DIRECTIONS.
Output everything in the data exactly, leaving the pictures out.

DATA SECTION.
───
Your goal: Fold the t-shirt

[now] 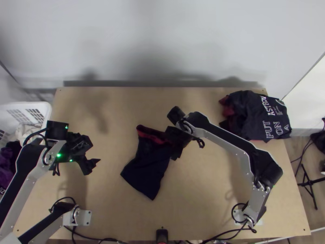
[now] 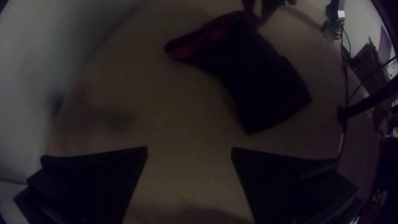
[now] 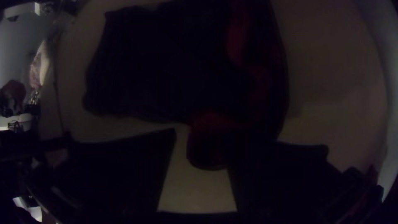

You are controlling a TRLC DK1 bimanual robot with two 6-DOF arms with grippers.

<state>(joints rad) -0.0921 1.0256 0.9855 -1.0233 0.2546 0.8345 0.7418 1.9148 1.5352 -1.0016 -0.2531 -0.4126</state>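
a dark t-shirt [image 1: 147, 171] lies on the table [image 1: 203, 203], the right claw [image 1: 175, 144] open at its red-trimmed end; left of the t-shirt the left claw [image 1: 92, 164] hangs open, right of it sits a heap of dark clothing [image 1: 252, 116].

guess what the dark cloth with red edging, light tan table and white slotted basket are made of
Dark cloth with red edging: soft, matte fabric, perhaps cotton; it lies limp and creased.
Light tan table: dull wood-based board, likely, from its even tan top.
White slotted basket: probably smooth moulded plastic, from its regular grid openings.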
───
ANSWER TO THIS PROBLEM.
Your goal: Fold the t-shirt

[now] 
[now] 
[now] 

You are controlling a TRLC DK1 bimanual robot with two 6-DOF arms with grippers.

<state>(joints rad) -0.0921 1.0256 0.9855 -1.0233 0.2546 0.8345 0.7418 1.9148 1.5352 -1.0016 -0.2531 -0.4126</state>
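a dark t-shirt [image 1: 147, 171] lies on the table [image 1: 203, 203], the right claw [image 1: 175, 144] open at its red-trimmed end; left of the t-shirt the left claw [image 1: 92, 164] hangs open, right of it sits a heap of dark clothing [image 1: 252, 116].

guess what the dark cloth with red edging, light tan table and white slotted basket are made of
Dark cloth with red edging: soft, matte fabric, perhaps cotton; it lies limp and creased.
Light tan table: dull wood-based board, likely, from its even tan top.
White slotted basket: probably smooth moulded plastic, from its regular grid openings.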

Nothing else is needed for the answer.